Com o míssil anti-navio 3M22 Tzirkon, a Marinha Russa vence na Europa

Deixada em pousio por quase 20 anos após o colapso da União Soviética, a reconstrução do poder marítimo da Rússia, bem como da indústria naval militar do país, está começando a mostrar os frutos dos esforços de Moscou nos últimos 10 anos. Com a entrada em serviço de novo Projeto 22350 fragatas do Almirante Gorshkov, Corvetas Steregushchyi do projeto 20380 e Gremyashchyi do Projeto 20385, de Submarinos convencionais Projeto 636.3 Kilo Melhoradoe Submarinos do Projeto 885-M Iassen-M e do Projeto 955 Boreï-A com propulsão nuclear, agora tem navios que não têm nada a invejar a seus congêneres ocidentais, muito pelo contrário. Mas uma arma, que se diz estar em serviço iminente, pode muito bem dar aos navios russos uma vantagem mais do que significativa, o míssil anti-navio hipersônico 3M22 Tzirkon.
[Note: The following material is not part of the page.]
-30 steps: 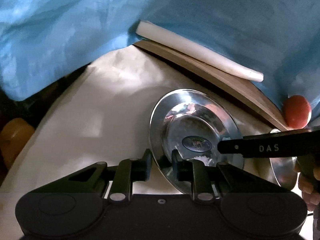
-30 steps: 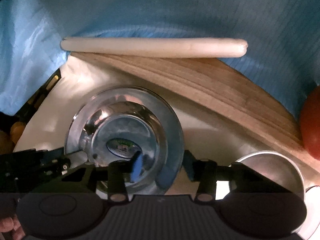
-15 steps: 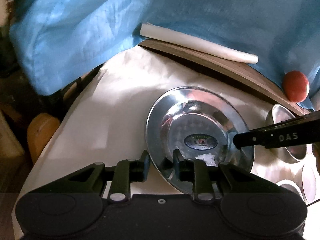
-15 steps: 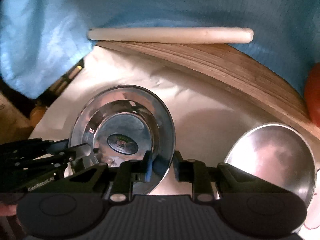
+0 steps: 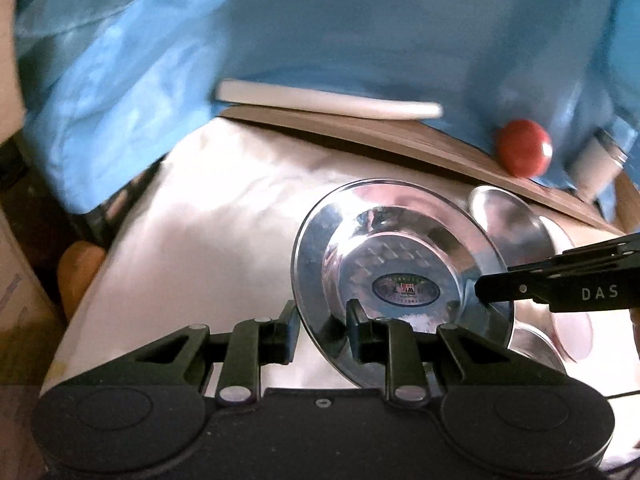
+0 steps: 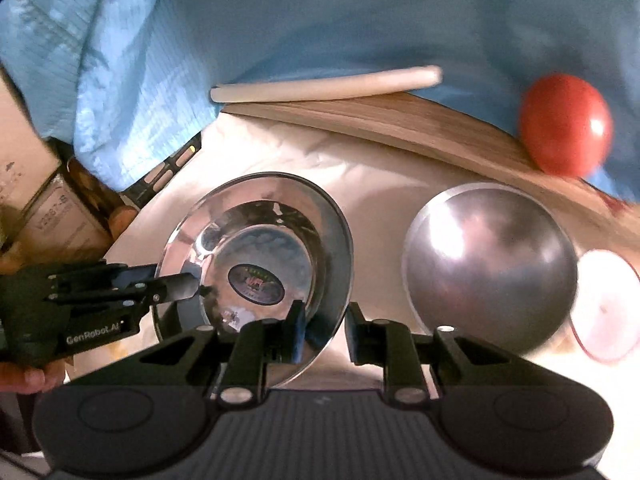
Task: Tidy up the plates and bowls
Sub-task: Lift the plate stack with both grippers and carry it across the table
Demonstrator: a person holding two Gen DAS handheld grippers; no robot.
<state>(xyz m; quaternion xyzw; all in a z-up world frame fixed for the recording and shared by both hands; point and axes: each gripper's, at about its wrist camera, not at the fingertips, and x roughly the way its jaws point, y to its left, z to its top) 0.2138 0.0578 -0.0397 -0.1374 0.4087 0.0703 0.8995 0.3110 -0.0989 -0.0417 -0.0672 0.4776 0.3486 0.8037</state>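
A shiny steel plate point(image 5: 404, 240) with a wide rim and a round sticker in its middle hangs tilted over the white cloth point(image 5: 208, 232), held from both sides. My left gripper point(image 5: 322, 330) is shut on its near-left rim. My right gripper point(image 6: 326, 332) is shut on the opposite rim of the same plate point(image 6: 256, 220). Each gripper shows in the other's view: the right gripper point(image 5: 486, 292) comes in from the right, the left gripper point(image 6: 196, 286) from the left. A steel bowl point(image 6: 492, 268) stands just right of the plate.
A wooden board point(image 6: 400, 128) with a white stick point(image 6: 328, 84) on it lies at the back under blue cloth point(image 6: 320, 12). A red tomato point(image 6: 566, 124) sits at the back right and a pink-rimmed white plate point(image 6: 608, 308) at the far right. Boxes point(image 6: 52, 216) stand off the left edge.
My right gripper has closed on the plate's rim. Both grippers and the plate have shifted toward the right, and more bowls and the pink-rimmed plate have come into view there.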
Se as referências públicas ao Tzirkon se multiplicassem no final da década de 2010, o programa que lhe deu origem, confiado ao míssil NPO Mashinostroyeniya, seria muito mais antigo e teria sido iniciado no início dos anos 90. que até recentemente, ninguém considerava a Marinha russa como um grande adversário em potencial, que lutava, no final dos anos 2000, para manter um único submarino nuclear lançador de mísseis, mas o pivô de dissuasão do país, para o mar, e dos quais a maioria das grandes unidades navais dificilmente ultrapassava 30 dias no mar por ano naquela época. Mas os esforços a favor de da modernização desta frota, mas também das infra-estruturas industriais destinadas à produção e manutenção destes navios, iniciado em 2012, mudou rapidamente a situação, e o número de navios russos no mar cresceu rapidamente nos últimos anos.

O primeiro teste do míssil 3M22 Tzirkon ocorreu em abril de 2017. Desde então, o míssil foi testado várias vezes, incluindo a bordo da fragata Admiral Gorshkov e seus silos 3S14 UKSK.

Ao mesmo tempo, o programa 3M22 atingiu a maturidade, e suas características anunciadas logo começaram a se tornar um assunto de real preocupação no Ocidente, embora muitos estivessem, até recentemente, em dúvida de que um míssil hipersônico pudesse atingir um navio em movimento ao mar. Testes recentes realizados pelo míssil, incluindo o último ocorreu na semana passada abrindo caminho para os testes de qualificação estaduais, mostrou que não apenas o Tzirkon era realmente hipersônico, uma vez que havia alcançado velocidades de Mach 7 e até Mach 8, mas que seu alcance era de fato consistente (sem demonstrar os 1000 km anunciados), e principalmente que era capaz de atingir alvos móveis no mar, assim como alvos terrestres, com grande precisão.